NBA Interviews – Kevin Durant Wants To Be The Greatest! FacingToughest Challenge Without Westbrook, ‘Durantula’ Wants To Silence All Doubters

Kevin Durant had his most intense year. Long regarded as one of the softspoken 'good guys' in the NBA, he tore that image to shreds last season.

In the 2012-2013 season, Kevin Durant collected no less than 12 technical fouls. That's the same amount of technicals he accumulated in the prior five years of his career combined.

They used to be the darlings of the NBA. They talk about the OKC Thunder model of building a championship contender through draft picks and excellent player management. Indeed, they had the best of three consecutive draft classes (Durant in '07, Westbrook in '08 and Harden in '09) and formed their own Big Three without spitting on an entire city. Oklahoma became the poster boy of hope for the small market teams.

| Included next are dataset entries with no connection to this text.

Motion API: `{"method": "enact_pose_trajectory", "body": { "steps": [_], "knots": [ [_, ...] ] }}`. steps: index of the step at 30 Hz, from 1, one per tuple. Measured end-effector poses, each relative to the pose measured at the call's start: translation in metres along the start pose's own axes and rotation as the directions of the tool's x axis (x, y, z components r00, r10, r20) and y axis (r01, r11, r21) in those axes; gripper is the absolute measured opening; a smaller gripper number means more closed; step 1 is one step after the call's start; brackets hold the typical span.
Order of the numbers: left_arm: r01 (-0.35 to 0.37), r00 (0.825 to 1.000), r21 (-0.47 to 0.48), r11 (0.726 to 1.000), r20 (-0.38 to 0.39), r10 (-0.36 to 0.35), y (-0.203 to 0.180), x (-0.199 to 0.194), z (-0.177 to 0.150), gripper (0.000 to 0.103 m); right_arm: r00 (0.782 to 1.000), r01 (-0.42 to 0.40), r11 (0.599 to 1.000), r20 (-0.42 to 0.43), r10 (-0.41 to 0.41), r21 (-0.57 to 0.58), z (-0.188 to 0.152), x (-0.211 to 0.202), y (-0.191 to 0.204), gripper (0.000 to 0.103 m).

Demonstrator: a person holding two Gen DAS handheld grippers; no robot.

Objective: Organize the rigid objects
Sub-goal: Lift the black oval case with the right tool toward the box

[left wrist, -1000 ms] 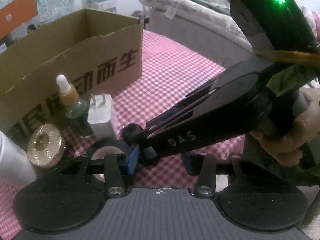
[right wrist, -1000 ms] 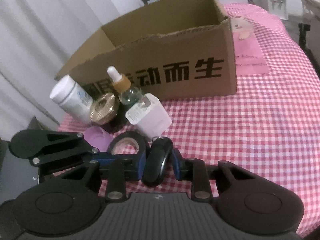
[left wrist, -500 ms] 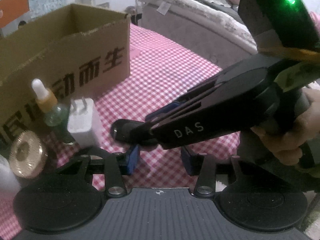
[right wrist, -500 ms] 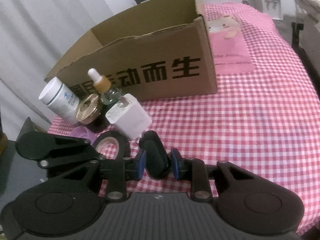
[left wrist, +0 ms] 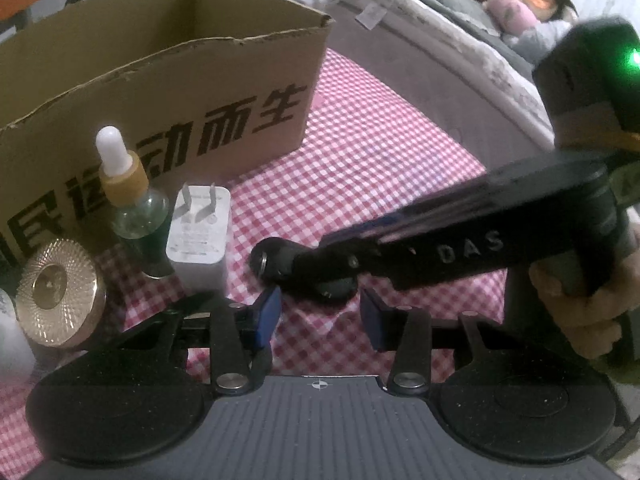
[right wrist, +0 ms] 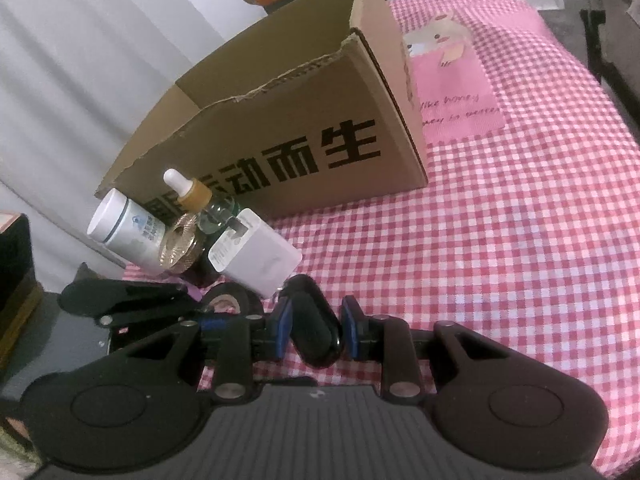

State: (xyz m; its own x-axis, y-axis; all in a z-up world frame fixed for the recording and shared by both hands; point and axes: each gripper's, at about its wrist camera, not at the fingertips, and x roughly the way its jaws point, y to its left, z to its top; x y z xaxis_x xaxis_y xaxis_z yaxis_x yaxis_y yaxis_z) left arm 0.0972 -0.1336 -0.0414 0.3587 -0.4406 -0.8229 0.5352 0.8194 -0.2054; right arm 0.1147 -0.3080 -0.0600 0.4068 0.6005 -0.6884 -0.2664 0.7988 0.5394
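A black oval fob (right wrist: 316, 340) is clamped between the blue pads of my right gripper (right wrist: 314, 322), just above the red checked cloth. In the left wrist view the same fob (left wrist: 276, 258) pokes out of the right gripper (left wrist: 308, 276), which a hand holds from the right. My left gripper (left wrist: 320, 314) hangs just short of the fob. Its jaws are closing, with only cloth between the pads. To the left stand a white charger plug (left wrist: 198, 236), a dropper bottle (left wrist: 128, 200) and a gold-lidded jar (left wrist: 60, 292).
An open cardboard box (right wrist: 304, 128) stands behind the items, with its printed side toward me. A white bottle (right wrist: 124, 232) and a black tape roll (right wrist: 230, 300) sit at the left. The checked cloth (right wrist: 500, 240) stretches out to the right. A bed (left wrist: 420, 40) lies beyond.
Both grippers have shifted right, away from the tape roll. The fob, still gripped, now sits to the right of the charger. The tape roll has left the left wrist view.
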Motion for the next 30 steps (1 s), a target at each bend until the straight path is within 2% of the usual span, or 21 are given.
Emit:
{"method": "enact_pose_trajectory", "body": {
  "steps": [7,13,17,22,30],
  "knots": [
    [-0.008,1.000,-0.012,1.000,0.006,0.008,0.005,0.000,0.002,0.042,0.994,-0.102,0.993,-0.017,0.104,0.061,0.000,-0.002,-0.008,0.030],
    [-0.050,0.999,0.024,0.998,0.019,0.049,0.003,0.001,0.001,0.027,0.982,-0.186,0.975,0.001,0.187,0.123,0.001,-0.003,-0.017,0.029],
    [-0.076,0.997,0.044,0.996,0.031,0.075,0.002,0.001,0.000,0.024,0.988,-0.152,0.980,-0.014,0.155,0.129,0.000,0.008,-0.016,0.026],
    [-0.067,0.997,0.041,0.997,0.040,0.065,0.003,-0.001,0.000,0.024,0.989,-0.150,0.977,0.005,0.151,0.151,-0.001,0.009,-0.017,0.025],
    [-0.061,0.986,0.070,0.996,0.157,0.050,-0.007,-0.046,0.001,0.024,0.992,-0.114,0.989,0.063,0.109,0.095,0.000,-0.016,0.013,0.025]
  ]
}}
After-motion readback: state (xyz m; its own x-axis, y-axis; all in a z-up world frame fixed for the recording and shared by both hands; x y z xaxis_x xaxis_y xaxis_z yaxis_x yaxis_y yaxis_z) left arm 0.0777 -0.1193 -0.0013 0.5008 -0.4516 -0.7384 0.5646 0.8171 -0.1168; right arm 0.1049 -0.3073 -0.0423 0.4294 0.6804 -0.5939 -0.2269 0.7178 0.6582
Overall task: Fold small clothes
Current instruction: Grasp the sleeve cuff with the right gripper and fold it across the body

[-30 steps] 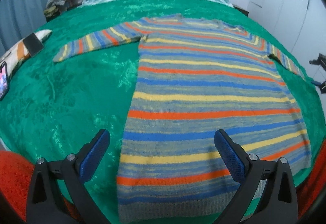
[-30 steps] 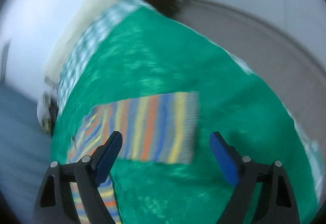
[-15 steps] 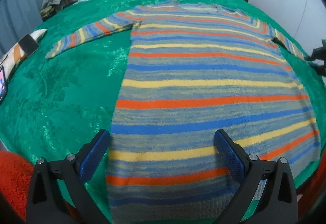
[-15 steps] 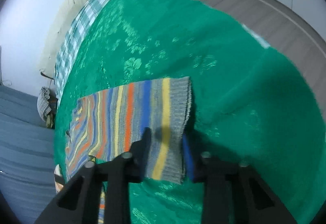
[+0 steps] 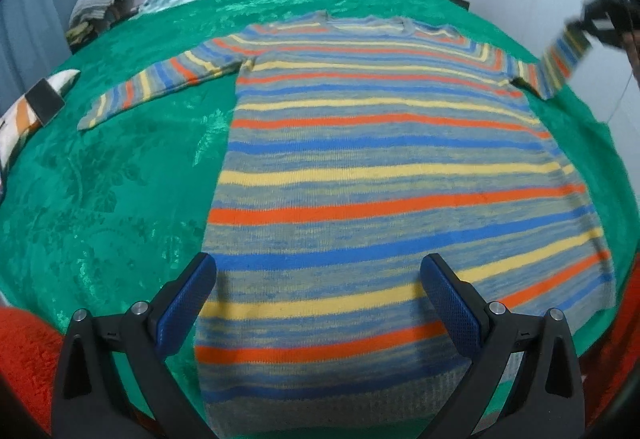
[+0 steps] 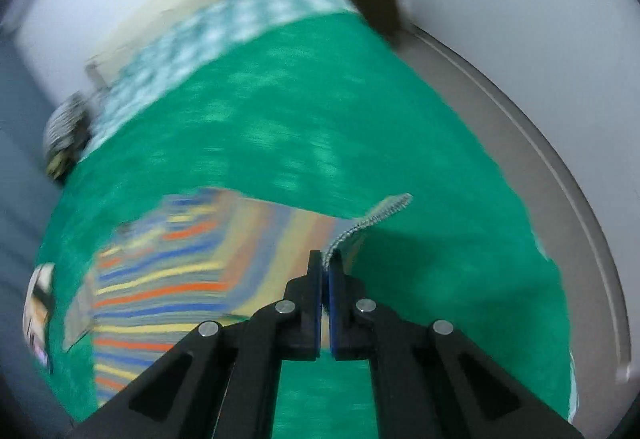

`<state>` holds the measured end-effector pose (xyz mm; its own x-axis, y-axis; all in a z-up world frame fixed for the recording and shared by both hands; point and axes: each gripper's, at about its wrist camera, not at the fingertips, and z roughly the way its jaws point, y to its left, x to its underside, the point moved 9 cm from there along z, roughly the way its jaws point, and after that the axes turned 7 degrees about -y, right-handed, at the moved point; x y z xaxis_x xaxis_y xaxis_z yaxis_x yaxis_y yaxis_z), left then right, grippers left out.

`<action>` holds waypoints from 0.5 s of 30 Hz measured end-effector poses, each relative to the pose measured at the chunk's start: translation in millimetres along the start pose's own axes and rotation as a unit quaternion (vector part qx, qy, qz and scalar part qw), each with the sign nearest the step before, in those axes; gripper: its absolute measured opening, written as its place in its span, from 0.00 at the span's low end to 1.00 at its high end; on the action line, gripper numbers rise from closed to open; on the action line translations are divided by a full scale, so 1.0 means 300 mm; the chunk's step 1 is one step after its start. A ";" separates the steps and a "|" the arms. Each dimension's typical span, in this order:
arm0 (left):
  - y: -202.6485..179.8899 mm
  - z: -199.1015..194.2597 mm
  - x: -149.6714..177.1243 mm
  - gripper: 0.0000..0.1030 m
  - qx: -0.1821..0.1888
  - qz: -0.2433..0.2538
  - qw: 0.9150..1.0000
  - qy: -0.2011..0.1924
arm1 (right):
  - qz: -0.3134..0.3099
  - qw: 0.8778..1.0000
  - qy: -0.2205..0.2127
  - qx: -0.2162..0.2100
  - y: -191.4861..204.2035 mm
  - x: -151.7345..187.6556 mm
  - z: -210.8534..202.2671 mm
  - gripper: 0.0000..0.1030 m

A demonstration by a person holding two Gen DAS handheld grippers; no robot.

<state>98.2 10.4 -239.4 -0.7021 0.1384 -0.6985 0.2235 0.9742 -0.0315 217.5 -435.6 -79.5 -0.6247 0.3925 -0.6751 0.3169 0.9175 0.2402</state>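
Right wrist: right gripper (image 6: pixel 325 263) has now lifted the sweater's cuff (image 6: pixel 374 217).

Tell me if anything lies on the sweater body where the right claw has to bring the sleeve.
Nothing visible does. The right claw is shut on the sleeve cuff, lifted off the green blanket; the striped sweater body lies flat and bare.

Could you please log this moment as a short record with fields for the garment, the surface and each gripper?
garment: striped sweater, spread flat, neckline toward the headboard
surface: green blanket over the bed
left sleeve: flat on the blanket, angled outward
right sleeve: cuff lifted off the blanket
left gripper: open, above the sweater's hem
right gripper: shut on the right sleeve's cuff
view quality: right wrist view motion-blurred
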 end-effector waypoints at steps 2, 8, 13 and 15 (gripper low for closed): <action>0.008 -0.005 -0.013 0.99 0.008 -0.011 1.000 -0.003 | -0.020 0.999 0.003 -0.037 0.177 -0.014 0.001 0.02; 0.050 -0.038 -0.038 0.99 0.018 -0.042 0.999 -0.015 | -0.060 0.992 0.033 -0.108 0.615 0.044 0.149 0.02; 0.082 -0.041 -0.040 0.99 0.009 -0.054 0.998 -0.013 | -0.008 0.972 0.111 -0.207 0.813 0.228 0.341 0.11; 0.095 -0.036 -0.037 0.99 0.009 -0.066 0.998 -0.009 | 0.052 0.956 0.149 -0.249 0.836 0.292 0.400 0.38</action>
<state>105.1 38.5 -224.9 -0.7140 0.0057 -0.7001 0.1417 0.9804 -0.1366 327.8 -178.8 -162.2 -0.8069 0.4155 -0.4198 0.0549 0.7603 0.6472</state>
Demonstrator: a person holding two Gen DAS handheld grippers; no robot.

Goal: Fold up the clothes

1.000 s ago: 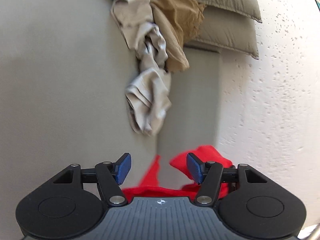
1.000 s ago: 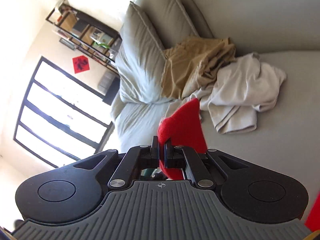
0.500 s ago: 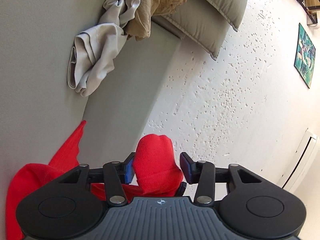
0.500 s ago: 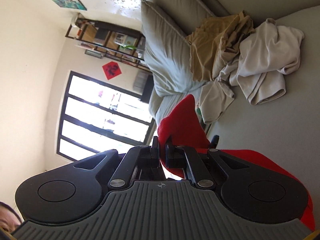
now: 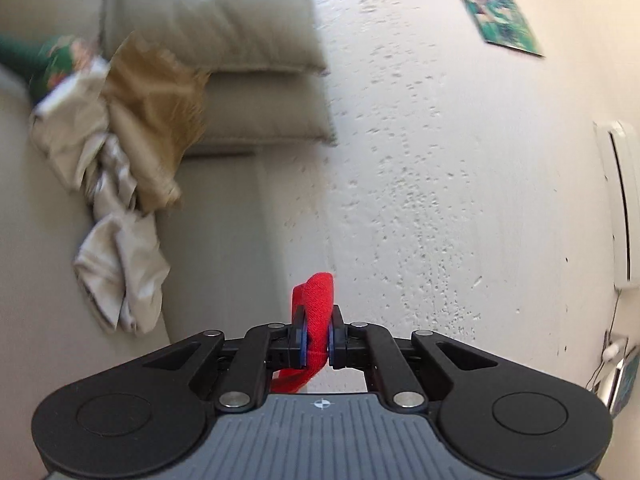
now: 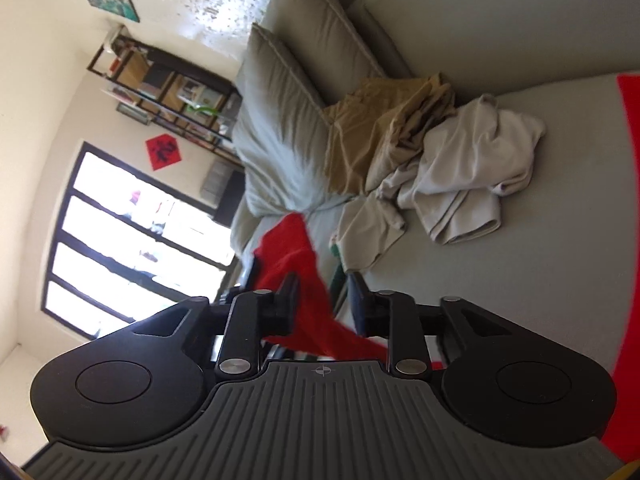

It was a great 'Good' vs 'Evil' plot for the NBA. The Big Three of Miami with their black and red jerseys with a flaming basketball for a logo, and OKC with the easy light blue. The Heat took first blood, but with the youth on the side of the Thunder,  the world awaited when the 'good guys' can finally overcome the Evil Empire.

Then, the Harden trade happened.

Now OKC is the testimony to the sad truth of the NBA - money matters, and market matters. Despite their success, Thunder owners were not willing to swim into luxury tax waters. Thus, they had to trade Harden.

This provided the backdrop for an angry, intense Kevin Durant. A Durant who will engage Dwyane Wade in a Twitter war, among others.

In an interview with The Oklahoman, the lone star of the Thunder (at least in the season opener without Westbrook) shares his thoughts.

Durant also dreams big, he's just not outspoken like Lebron:

"I want to be the greatest. I want to be remembered as one of the greatest. When they redo that top 50 players (of all time), I want to be a part of that. This whole thing is a fraternity. But it's a different fraternity when you're staring at a group of guys that won championships, MVPs, and you can say you're on that level with them in your career. It's only a handful of guys, maybe 15, 20 guys, that you can get in that conversation with. And I'm nowhere near there yet. So that's where I want to be."

However, his focus remains the same: "I've played in the All-Star Games; I've scored 30 points, 40 points before; had a triple-double before. I feel individually, like stats and stuff, I feel like I did my job with that and I established myself. But it's about winning championships, and the first thing I got to get out of my head is 'I.' It's like, 'I want to win a championship.' It's not about that because one guy doesn't win it, two guys don't win it, three guys don't win it. So it's about the whole team, the whole organization winning a championship."

On last year's tumultuous season and his own breakdowns: "The world beats you down for that type of stuff. And I was letting that get into my mind, listening to what other people say. It was really taking control of my life basically, because I was letting it seep into my personal relationships, just everything. And now, I'm playing free and having fun with the game and just letting it all hang out."

Final word: "Nobody on the other team, what they got to say about my opinions or anything, I'm not losing sleep over none of that. Because I'm enjoying myself playing this game. I'm blessed to just be in this league. You can bash me. You can bash our team. So what? I mean, at the end of the day, I'm still doing something I love every single day, and I'm fighting for something bigger than myself. And that's a great feeling."